Terry P. Haines and colleagues conducted the first large randomized trial confirming that alarms significantly reduce the incidence of falls in hospitalized elderly patients. The reduction in this case was reported to be 30 percent, which is a significant result not only for patients or their families, but also to hospital management, dealing with fall associated costs (2004).
The positive outcomes from implementation of modern fall prevention systems can be measured through estimating the following: positive effect on the care quality and efficiency, increase in patient and staff satisfaction and optimization in time utilization of the shift. Efficient alarming systems are able to improve productivity of nurses by giving them time, as they proactively anticipate and attend to the needs of the patients in case they are needed. However, modern technology can be effective only in combination with a warm and caring attitude of the hospital staff. Changing culture and understanding that falls may be very dangerous for the patients should be the first step on the way to implementing alarming systems and eliminating the problem. All the above mentioned data suggests that the alarm systems are effective in guarding against falls in patients of acute care hospitals and are a useful method of fall prevention.
- Centers for Disease Control and Prevention. (2011). Falls among older adults: An overview. Retrieved from http://www.cdc.gov/HomeandRecreationalSafety/Falls/adultfalls.html
- Ferrari, M., Harrison, B., Rawashdeh, O. Rawashdeh, M., Hammond, R. & Maddens, M. (2012). A pilot study testing a fall prevention intervention for older adults: Determining the feasibility of a five-sensor motion detection system. Journal of Gerontological Nursing, 38(1), 13-16.

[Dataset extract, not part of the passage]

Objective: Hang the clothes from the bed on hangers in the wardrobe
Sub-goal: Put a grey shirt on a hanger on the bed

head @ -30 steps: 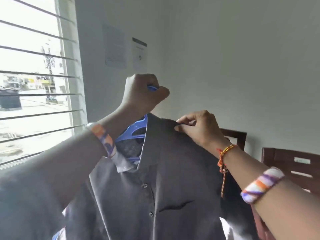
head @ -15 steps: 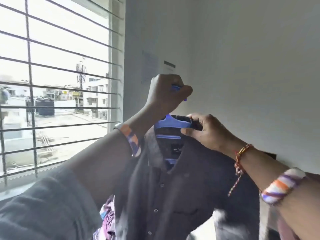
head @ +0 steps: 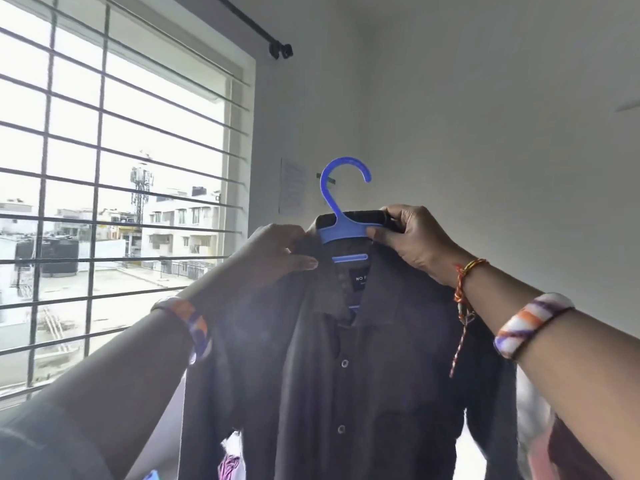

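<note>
From where I sat watching the head view, both arms were raised in front of the wall, holding a dark grey shirt (head: 346,393) up at about face height on a blue hanger (head: 341,216). The left hand (head: 277,254) came in from the lower left, forearm sloping upward, and it pinched the left side of the shirt's collar — thumb lying flat across the front of the fabric, pointing toward the hanger, the other fingers tucked behind the cloth where I could not see them. The right hand (head: 415,240) reached in from the lower right with the wrist bent, its fingers curled round the right end of the hanger's top bar and the collar fold draped over it, thumb pressed against the blue plastic from below. The hanger's hook stood free above both hands, its open end to the right, touching nothing. The shirt hung straight down between the forearms, buttoned at the front, its label showing inside the collar. Each wrist wore a striped bangle (head: 530,323), and the right one also a knotted thread (head: 464,299). A barred window (head: 114,202) filled the left — a curtain rod (head: 249,26) ran above it
</note>
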The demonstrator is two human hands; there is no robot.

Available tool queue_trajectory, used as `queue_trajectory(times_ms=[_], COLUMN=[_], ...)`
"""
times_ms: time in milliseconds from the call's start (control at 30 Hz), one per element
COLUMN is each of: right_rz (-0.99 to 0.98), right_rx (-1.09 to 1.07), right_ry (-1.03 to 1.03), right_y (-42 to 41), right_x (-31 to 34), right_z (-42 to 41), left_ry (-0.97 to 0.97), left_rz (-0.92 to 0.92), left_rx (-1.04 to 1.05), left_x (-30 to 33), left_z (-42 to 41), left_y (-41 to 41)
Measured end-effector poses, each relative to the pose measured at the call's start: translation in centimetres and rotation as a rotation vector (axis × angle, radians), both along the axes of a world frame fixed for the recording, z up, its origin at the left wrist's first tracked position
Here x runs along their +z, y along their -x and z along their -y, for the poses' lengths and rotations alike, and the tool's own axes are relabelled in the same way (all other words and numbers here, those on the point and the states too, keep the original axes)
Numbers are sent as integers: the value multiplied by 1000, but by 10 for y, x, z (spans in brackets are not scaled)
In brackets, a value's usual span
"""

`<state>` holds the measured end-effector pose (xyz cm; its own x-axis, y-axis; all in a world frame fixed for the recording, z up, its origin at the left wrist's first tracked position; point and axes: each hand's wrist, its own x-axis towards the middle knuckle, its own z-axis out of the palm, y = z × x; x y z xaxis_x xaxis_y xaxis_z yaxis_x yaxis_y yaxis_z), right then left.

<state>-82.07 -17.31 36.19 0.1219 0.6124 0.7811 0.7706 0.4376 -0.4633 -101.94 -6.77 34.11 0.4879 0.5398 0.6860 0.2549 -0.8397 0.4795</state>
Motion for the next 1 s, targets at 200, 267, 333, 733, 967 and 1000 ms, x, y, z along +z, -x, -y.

- Haines, T.P, Bennell, K.L., Osborne, R.H. & Hill, K.D. (2004). Effectiveness of targeted falls prevention program in sub-acute hospital setting: randomized controlled trial. BMJ 328:676
- Knight, H., Lee, J.K. & Ma, H. (2008). Chair alarm for patient fall prevention based on gesture recognition and interactivity. IEEE Engineering in Medicine and Biology Society. 3698-701.
- Shorr, R.I., Chandler, M.M., Mion, L.C. Waters, T.M., Minzhao, L., Daniels, M.D. Kessler, L.A., & Miller, S.T. (2012) Effects of an Intervention to Increase Bed Alarm Use to Prevent Falls in Hospitalized Patients. Ann Intern Med. 157(10): 692’699.